Les tisons relevés chassent les amoureux.
Dicton fondé sur un usage très-ancien, d'après lequel une jeune fille, lorsqu'elle voulait se débarrasser des poursuites d'un jeune homme qui la recherchait en mariage, lui donnait rendez-vous chez elle, et courait se cacher, à son arrivée, après avoir relevé les tisons du feu, lui signifiant par là sans doute qu'ils ne devaient pas avoir l'un et l'autre un foyer commun.
Il se pratique encore aujourd'hui quelque chose d'analogue dans le département des Hautes-Alpes, où les belles congédient les galants en leur présentant le bout non allumé d'un tison.
Il va sans dire que si l'on éconduisait un prétendant en lui faisant voir les tisons éteints, on le retenait en les lui montrant allumés.
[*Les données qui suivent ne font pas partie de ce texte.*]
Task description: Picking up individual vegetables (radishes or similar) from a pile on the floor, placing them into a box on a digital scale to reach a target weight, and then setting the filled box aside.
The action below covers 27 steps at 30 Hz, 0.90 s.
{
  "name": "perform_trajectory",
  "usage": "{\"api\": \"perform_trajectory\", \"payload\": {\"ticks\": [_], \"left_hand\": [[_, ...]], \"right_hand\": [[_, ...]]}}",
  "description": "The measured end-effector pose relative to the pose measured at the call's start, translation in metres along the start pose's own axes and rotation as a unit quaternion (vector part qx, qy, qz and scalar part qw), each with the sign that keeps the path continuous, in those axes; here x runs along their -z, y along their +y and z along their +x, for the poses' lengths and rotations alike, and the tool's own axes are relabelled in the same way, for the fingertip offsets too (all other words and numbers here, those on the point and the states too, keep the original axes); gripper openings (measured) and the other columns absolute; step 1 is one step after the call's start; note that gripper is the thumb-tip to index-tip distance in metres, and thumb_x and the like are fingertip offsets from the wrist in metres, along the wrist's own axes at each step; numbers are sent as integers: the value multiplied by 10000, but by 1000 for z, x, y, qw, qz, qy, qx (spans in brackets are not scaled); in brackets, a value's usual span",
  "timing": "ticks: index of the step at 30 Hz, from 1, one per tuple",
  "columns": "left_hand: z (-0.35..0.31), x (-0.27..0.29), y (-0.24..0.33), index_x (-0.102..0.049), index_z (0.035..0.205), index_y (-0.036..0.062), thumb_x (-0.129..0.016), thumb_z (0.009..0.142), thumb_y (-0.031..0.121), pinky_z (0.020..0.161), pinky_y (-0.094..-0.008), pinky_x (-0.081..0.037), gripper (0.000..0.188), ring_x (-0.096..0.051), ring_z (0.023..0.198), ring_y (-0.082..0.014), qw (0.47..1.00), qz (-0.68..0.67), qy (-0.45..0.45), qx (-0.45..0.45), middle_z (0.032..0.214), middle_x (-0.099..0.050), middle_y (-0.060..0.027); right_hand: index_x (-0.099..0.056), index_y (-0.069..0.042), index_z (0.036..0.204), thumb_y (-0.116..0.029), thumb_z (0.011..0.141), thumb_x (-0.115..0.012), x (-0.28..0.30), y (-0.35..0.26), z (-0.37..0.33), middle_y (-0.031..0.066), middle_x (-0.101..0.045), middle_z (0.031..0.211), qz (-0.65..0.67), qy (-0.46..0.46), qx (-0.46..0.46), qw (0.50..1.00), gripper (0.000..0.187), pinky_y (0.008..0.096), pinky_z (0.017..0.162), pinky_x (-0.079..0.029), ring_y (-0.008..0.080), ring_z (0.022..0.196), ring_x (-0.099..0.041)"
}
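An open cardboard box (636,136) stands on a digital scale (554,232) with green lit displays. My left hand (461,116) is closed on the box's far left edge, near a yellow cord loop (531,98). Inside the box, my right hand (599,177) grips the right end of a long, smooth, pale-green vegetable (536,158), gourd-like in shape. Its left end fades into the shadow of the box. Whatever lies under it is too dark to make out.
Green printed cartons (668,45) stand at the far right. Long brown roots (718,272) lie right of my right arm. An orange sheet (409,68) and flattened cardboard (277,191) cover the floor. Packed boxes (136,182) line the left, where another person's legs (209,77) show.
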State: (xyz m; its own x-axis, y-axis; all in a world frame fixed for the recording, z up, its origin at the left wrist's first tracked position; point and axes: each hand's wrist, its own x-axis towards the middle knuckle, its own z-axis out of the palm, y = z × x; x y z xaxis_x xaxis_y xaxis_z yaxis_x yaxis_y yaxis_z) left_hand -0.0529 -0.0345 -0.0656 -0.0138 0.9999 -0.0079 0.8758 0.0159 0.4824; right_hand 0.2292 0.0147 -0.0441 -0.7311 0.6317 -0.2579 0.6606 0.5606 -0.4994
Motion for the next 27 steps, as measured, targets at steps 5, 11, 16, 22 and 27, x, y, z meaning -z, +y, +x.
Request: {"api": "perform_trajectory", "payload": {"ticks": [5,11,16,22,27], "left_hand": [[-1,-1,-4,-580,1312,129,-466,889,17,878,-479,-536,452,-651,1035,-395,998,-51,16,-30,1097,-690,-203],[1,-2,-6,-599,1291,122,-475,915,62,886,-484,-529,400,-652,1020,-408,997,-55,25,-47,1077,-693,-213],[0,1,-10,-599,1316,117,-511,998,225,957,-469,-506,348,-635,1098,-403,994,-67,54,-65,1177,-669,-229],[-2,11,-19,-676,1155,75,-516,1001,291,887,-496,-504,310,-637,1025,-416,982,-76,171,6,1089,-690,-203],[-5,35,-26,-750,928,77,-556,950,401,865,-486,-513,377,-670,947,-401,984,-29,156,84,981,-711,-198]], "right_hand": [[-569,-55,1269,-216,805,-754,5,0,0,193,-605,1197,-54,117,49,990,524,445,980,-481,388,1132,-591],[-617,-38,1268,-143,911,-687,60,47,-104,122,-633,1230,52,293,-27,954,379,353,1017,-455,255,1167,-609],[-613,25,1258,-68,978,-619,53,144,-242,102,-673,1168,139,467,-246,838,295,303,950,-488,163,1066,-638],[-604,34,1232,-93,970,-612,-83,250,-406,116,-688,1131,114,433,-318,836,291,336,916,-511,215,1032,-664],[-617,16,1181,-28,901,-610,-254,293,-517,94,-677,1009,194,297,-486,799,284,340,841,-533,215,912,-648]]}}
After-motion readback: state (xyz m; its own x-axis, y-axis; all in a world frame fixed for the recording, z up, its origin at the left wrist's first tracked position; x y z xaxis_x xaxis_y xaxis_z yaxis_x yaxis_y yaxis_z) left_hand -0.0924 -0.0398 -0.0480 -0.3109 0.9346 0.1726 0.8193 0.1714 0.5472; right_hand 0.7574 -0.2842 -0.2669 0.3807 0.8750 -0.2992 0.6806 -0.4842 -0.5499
C'étaient deux choses corrélatives passées en coutume, qui se rattachaient également aux antiques formalités du mariage, où le feu entrait comme élément symbolique, ainsi que je l'ai remarqué en expliquant la locution proverbiale: [Allumer la chandelle à quatre cornes].
On vient de lire deux exemples assez curieux de la première, en voici encore deux de la seconde qui ne le sont pas moins:
Dans la province d'Utrecht, principalement à Zeyst, près de cette ville, chez la secte indépendante des Hernudders, le jeune homme qui recherche une jeune fille en mariage va sonner à la porte de la maison qu'elle habite, et demande du feu pour allumer son cigare ou sa pipe. Cette visite est suivie d'une seconde, et si le feu lui est accordé, il se présente une troisième fois. Alors il est reçu comme épouseur, et la jeune fille lui donne une poignée de main. Si, pendant ce temps, il finit de fumer son cigare, elle lui en offre un nouveau, et l'affaire est conclue. Lorsqu'il n'est pas agréé, la porte reste fermée pour lui, et il faut qu'il aille chercher femme ailleurs.
Le même usage existe chez les Mormons; mais c'est la jeune fille qui prend l'initiative de présenter le cigare et le feu.
L'usage symbolique de notifier un refus de mariage en offrant aux yeux des prétendants les tisons relevés, c'est-à-dire le foyer sans feu, donna lieu dans la suite à une superstition dont il reste encore quelque vestige: «Lorsqu'il y a une femme veuve ou quelque fille à marier dans une maison, dit le curé Thiers, et qu'elles sont recherchées en mariage, il faut bien se donner de garde de relever les tisons, parce que cela chasse les amoureux.» (Traité des Superst., t. III, p. 455.)